* Instructions for the task:
Could you return each line of the material that has "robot" in it?

* Record excerpts:
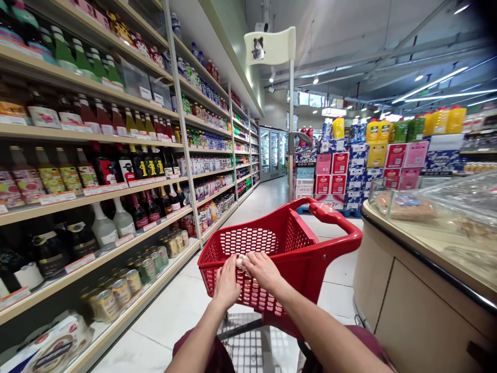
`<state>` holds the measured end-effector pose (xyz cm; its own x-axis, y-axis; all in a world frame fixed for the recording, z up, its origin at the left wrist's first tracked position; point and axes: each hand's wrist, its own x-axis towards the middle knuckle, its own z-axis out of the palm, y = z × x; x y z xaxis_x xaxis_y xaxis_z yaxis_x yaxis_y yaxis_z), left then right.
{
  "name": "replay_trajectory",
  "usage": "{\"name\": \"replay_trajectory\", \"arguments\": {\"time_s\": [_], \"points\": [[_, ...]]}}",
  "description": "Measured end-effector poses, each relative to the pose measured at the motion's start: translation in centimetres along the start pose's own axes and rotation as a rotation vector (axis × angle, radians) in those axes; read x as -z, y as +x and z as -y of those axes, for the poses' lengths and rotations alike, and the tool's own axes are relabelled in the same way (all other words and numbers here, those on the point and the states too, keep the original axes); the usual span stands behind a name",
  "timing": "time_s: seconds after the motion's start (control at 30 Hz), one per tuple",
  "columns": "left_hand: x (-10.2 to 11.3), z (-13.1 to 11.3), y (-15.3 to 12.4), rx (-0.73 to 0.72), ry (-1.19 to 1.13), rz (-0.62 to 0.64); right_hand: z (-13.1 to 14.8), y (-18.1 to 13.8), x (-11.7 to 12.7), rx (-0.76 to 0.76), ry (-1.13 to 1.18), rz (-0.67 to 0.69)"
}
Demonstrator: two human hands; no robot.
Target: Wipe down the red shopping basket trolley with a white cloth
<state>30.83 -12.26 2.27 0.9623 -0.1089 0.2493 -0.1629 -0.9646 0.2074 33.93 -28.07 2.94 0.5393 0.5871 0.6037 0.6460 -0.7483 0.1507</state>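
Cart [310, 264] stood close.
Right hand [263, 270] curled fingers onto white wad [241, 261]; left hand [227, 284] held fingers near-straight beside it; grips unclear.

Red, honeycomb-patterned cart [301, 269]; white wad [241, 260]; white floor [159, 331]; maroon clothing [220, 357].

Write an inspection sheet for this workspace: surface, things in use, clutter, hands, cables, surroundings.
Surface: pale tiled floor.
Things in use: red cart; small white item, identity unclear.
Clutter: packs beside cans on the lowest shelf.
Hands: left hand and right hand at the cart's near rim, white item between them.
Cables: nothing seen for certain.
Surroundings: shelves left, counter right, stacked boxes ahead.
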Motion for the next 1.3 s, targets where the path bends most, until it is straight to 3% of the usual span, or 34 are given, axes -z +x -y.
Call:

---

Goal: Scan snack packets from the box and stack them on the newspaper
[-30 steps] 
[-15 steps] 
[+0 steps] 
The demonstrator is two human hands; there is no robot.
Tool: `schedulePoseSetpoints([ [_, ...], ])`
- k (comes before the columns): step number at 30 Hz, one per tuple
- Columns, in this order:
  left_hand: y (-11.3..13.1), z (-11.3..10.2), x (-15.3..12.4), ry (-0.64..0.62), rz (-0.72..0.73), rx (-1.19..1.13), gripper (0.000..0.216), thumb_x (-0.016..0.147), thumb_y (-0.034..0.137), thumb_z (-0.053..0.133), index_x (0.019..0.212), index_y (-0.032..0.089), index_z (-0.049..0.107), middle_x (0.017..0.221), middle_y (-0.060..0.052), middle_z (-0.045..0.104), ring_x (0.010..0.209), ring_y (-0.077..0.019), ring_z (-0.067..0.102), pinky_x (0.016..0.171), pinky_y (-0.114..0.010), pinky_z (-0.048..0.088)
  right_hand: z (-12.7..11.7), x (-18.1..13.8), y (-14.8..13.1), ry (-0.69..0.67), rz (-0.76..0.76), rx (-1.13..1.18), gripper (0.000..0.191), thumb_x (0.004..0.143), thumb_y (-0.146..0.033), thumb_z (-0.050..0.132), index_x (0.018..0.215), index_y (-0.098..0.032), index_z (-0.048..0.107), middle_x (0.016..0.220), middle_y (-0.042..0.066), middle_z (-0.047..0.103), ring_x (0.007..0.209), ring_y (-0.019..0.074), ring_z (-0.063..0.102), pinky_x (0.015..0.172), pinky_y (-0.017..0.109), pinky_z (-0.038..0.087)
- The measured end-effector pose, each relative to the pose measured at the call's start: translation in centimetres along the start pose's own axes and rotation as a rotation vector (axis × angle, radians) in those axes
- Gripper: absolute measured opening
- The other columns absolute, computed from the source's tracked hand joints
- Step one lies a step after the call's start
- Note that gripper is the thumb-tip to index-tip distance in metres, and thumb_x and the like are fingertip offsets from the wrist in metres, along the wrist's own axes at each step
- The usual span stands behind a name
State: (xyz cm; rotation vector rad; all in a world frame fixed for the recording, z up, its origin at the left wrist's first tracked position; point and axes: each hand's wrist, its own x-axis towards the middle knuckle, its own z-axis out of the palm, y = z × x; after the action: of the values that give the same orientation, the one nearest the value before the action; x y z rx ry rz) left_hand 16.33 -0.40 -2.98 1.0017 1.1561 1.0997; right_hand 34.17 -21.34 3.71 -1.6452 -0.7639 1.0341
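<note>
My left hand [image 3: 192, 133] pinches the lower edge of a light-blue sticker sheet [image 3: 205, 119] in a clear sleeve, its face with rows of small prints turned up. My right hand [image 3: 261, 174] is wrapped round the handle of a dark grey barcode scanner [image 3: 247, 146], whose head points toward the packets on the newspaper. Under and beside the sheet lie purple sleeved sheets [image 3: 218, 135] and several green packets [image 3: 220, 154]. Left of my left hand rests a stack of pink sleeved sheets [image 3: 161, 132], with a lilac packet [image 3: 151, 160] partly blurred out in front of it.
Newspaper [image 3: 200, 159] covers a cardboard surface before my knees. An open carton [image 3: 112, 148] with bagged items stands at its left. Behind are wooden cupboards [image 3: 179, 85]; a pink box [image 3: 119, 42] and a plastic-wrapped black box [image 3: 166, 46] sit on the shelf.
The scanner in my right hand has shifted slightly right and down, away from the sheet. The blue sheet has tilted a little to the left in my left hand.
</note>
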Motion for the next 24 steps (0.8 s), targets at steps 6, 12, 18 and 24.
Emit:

* Solution to this task:
Demonstrator: two human hands; no robot.
The demonstrator is two human hands; there is no robot.

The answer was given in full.